En este artículo, voy a comparar los dos algoritmos comúnmente utilizados para la base de la inteligencia artificial y las redes neuronales, a saber, depth-first-search y breadth-first-search. Si no has entendido estos dos algoritmos, revisa mis otros artículos para una instrucción de 5 minutos y podrás entenderlos.
DFS:https://medium.com/@tingyan.deng/depth-first-search-short-tutorial-165b41f1b1c0
BFS:https://medium.com/@tingyan.deng/breadth-first-search-short-tutorial-a1ceb78b0c11
En primer lugar, ambos son algoritmos de búsqueda no informados, lo que significa que operan por fuerza bruta y no tienen información adicional sobre el estado o el espacio de búsqueda además de cómo atravesar el árbol. Si has leído mis artículos anteriores sobre DFS o BFS, sabes que ninguno de ellos mira el peso de cada paso durante el proceso de búsqueda.
- Tiempo de ejecución: Ambos algoritmos operan en O(n) ya que, en el peor de los casos, necesitarán visitar todos los nodos del espacio de búsqueda.

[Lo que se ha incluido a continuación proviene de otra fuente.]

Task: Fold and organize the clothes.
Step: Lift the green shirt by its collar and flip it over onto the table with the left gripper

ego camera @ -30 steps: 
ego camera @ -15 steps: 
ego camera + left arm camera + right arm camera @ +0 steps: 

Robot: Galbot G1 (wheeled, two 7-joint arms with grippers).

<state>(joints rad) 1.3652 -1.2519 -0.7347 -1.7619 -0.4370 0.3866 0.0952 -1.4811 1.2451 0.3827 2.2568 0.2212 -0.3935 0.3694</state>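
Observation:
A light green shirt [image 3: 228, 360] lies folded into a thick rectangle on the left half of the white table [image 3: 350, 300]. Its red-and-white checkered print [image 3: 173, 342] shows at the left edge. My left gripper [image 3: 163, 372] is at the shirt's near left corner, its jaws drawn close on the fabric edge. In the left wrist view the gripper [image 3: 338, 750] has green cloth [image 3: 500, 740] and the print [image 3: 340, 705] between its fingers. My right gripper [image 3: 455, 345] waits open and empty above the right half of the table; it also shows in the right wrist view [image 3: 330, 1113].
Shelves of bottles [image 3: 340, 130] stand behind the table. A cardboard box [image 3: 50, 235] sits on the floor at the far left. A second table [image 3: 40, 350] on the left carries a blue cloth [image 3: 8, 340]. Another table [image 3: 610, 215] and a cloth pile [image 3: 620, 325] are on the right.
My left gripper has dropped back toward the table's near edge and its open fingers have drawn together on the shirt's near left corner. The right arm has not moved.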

- Cuando DFS>BFS: Si el nodo que buscamos es muy profundo o hay varios nodos meta que están bastante abajo, debemos utilizar DFS. En este caso, BFS tiene que visitar todos los nodos superiores antes de visitar los nodos profundos, lo que lleva demasiado tiempo.
- cuando BFS>DFS: BFS se puede utilizar para encontrar el camino más corto de un solo origen en un grafo no ponderado, porque en BFS, llegamos a un vértice con un número mínimo de aristas desde un vértice origen. Por otro lado, en DFS, podríamos atravesar más aristas para llegar a un vértice de destino desde un origen.
- tipo de búsqueda: ambas son búsquedas no informadas
- comparación de memoria: BFS ocupará más memoria porque tiene que retroceder más que DFS en general.
- Estructura de datos: DFS utiliza una pila, que contiene los nodos desde la raíz hasta el nodo que se está buscando. BFS utiliza una cola, que contiene nodos en la parte delantera de la búsqueda.